Tool Call Verification¶
Verify that an agent's function call is legitimate — the function exists, arguments are correct, and the result wasn't fabricated.
from director_ai import verify_tool_call
manifest = {
"get_weather": {
"description": "Get current weather for a city",
"parameters": {"city": {"type": "string"}},
"returns": "Weather data with temperature and conditions",
},
"search_database": {
"description": "Search customer database",
"parameters": {
"query": {"type": "string"},
"limit": {"type": "integer", "required": False},
},
},
}
# Valid call
result = verify_tool_call(
function_name="get_weather",
arguments={"city": "Prague"},
manifest=manifest,
)
assert result.function_exists is True
assert result.arguments_valid is True
# Nonexistent function
result = verify_tool_call(
function_name="get_stock_price",
arguments={"symbol": "AAPL"},
manifest=manifest,
)
assert result.function_exists is False
# Fabrication detection via execution log
execution_log = [
{"function": "get_weather", "arguments": {"city": "Berlin"}, "result": "cloudy 10C"}
]
result = verify_tool_call(
function_name="get_weather",
arguments={"city": "Prague"},
claimed_result="sunny 22C",
manifest=manifest,
execution_log=execution_log,
)
# Agent claims Prague weather but only Berlin was actually called
assert "different arguments" in result.reason
What It Catches¶
| Check | Example | Detection |
|---|---|---|
| Nonexistent function | Agent calls get_stock_price not in manifest |
function_exists=False |
| Wrong argument type | city=123 where string expected |
arguments_valid=False |
| Missing required arg | No query for search_database |
verdict="missing" |
| Fabricated result | No execution log entry for the call | fabrication_suspected=True |
| Mismatched result | Log says "rainy", agent claims "sunny" | fabrication_suspected=True |
Code Verification¶
Verify generated Python or JSON code for syntax errors, unknown imports, and hallucinated APIs.

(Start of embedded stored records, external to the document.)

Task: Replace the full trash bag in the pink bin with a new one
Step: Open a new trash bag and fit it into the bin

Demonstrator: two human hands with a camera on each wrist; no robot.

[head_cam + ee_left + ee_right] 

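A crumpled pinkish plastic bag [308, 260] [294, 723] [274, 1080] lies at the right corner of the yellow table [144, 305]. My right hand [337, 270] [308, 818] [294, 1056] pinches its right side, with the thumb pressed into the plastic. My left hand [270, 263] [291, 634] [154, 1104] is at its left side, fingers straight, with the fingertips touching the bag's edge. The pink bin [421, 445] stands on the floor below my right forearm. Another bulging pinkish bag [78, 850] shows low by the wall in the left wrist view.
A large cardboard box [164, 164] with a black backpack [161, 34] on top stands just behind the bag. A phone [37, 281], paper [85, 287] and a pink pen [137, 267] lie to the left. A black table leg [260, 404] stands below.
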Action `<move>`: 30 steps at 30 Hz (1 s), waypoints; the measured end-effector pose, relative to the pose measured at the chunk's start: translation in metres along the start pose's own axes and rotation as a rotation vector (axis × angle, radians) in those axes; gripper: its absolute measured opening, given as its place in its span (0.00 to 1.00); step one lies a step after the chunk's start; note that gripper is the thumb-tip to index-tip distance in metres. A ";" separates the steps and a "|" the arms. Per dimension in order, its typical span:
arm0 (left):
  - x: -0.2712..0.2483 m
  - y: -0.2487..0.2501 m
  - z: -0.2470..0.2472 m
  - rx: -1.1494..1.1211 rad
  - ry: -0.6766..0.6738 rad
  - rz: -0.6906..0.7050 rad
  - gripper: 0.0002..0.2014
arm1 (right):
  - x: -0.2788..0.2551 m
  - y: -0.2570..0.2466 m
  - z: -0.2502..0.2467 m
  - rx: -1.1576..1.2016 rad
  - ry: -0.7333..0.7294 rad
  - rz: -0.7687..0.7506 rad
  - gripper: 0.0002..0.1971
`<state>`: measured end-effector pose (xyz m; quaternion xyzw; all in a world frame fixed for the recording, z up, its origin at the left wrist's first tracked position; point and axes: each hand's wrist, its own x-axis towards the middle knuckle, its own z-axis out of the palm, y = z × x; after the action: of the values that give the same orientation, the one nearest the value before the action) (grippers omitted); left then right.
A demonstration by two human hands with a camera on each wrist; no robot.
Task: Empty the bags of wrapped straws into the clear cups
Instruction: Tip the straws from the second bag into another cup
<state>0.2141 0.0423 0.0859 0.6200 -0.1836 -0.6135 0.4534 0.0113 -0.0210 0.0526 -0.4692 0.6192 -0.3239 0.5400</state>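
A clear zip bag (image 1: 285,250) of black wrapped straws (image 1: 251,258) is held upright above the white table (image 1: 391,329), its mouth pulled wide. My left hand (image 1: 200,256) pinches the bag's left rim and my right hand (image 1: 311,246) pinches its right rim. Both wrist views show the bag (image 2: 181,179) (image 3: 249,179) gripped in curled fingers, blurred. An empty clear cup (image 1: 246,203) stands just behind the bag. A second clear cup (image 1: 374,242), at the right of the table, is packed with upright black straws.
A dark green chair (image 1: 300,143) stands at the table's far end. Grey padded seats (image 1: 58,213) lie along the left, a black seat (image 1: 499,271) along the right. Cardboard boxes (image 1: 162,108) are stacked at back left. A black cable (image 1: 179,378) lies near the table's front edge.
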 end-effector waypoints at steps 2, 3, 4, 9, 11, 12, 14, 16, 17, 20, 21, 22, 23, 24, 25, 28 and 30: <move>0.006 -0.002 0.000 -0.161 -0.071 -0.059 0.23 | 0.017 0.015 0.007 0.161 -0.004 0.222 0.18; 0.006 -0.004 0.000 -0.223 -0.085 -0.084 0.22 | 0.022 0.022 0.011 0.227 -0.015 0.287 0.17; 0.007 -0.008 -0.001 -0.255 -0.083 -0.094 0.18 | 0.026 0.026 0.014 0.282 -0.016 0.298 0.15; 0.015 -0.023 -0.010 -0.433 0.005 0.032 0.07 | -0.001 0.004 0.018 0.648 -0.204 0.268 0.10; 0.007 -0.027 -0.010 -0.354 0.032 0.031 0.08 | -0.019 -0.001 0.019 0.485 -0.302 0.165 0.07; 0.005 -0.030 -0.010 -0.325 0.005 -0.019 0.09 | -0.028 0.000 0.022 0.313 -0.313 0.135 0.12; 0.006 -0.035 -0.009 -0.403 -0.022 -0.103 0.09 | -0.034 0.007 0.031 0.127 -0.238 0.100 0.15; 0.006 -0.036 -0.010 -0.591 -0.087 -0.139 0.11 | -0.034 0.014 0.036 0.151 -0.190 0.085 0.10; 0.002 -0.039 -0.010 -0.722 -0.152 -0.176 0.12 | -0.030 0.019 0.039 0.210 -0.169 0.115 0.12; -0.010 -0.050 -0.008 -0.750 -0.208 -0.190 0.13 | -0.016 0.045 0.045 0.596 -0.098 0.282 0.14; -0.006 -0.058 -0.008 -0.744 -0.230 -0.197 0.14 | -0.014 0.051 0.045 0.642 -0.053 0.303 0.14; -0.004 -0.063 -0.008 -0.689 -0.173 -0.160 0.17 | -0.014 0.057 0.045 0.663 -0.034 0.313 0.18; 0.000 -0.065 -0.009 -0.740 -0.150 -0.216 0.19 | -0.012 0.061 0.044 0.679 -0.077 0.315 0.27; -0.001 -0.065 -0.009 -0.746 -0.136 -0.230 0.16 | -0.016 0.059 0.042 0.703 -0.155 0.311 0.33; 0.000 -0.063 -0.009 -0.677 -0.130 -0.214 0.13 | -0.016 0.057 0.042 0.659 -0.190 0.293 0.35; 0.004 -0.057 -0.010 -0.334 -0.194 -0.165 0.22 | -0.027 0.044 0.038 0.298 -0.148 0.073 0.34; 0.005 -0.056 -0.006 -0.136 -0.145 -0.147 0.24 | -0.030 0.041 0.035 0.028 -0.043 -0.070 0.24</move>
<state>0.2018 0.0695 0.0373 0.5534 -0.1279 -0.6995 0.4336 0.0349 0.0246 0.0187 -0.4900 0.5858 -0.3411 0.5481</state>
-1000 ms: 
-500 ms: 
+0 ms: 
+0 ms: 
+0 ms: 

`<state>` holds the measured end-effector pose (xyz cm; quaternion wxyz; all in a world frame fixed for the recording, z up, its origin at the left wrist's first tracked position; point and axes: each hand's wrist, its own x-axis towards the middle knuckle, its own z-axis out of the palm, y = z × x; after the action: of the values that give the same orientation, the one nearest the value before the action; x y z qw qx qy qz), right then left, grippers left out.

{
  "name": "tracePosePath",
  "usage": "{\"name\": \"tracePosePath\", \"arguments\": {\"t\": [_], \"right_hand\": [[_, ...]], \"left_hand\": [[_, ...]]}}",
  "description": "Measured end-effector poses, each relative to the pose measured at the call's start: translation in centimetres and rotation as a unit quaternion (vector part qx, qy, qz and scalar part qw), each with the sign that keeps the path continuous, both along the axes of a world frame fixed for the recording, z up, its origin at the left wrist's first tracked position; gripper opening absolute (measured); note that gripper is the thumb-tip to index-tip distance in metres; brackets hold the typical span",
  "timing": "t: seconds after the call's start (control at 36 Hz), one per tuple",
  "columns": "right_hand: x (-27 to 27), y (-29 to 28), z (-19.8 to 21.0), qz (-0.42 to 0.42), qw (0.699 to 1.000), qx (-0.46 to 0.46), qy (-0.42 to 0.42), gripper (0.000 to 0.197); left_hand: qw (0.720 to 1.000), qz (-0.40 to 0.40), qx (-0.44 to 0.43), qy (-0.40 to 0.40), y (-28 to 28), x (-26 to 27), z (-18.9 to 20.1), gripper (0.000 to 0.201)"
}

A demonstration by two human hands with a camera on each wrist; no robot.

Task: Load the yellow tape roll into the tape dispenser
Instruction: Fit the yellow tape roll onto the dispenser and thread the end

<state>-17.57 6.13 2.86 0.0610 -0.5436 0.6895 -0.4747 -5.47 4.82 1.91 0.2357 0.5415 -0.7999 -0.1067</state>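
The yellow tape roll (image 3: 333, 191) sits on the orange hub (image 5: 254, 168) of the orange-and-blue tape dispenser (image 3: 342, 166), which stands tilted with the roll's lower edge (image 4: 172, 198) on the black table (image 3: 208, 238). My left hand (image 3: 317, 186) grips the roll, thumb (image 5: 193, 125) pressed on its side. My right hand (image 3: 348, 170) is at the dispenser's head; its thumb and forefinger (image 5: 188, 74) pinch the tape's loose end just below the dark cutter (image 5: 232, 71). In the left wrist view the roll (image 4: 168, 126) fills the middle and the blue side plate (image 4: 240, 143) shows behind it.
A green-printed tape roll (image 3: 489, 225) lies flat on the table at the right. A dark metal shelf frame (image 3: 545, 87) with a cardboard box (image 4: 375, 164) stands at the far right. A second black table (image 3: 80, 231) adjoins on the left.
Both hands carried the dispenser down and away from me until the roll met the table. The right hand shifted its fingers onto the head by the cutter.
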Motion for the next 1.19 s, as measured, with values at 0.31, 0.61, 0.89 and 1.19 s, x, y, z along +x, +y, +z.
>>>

from director_ai import verify_code
# Valid Python
result = verify_code("import os\nfiles = os.listdir('.')")
assert result.syntax_valid is True
assert result.unknown_imports == []
# Syntax error
result = verify_code("def broken(:\n pass")
assert result.syntax_valid is False
assert "SyntaxError" in result.parse_error
# Unknown import
result = verify_code("import nonexistent_quantum_ml")
assert "nonexistent_quantum_ml" in result.unknown_imports
# Hallucinated API detection
manifest = {"pd": {"read_csv", "DataFrame", "merge", "groupby"}}
result = verify_code(
"import pandas as pd\ndf = pd.read_quantum_csv('data.csv')",
api_manifest=manifest,
)
assert "pd.read_quantum_csv" in result.hallucinated_apis
What It Catches¶
| Check | Example | Detection |
|---|---|---|
| Syntax error | def foo(: |
syntax_valid=False |
| Unknown import | import fake_lib |
In unknown_imports |
| Hallucinated API | pd.read_quantum_csv() |
In hallucinated_apis |
| JSON syntax | {key: value} |
syntax_valid=False (language="json") |
Custom Module Registry¶
result = verify_code(
"import my_company_sdk\nmy_company_sdk.query('x')",
known_modules={"my_company_sdk"},
api_manifest={"my_company_sdk": {"query", "ingest", "delete"}},
)
assert result.unknown_imports == []
assert result.hallucinated_apis == []
Zero Dependencies¶
All three verifiers use Python stdlib only (json, ast, re). No torch, no transformers, no model downloads. Works on the lite install path. Latency is sub-millisecond.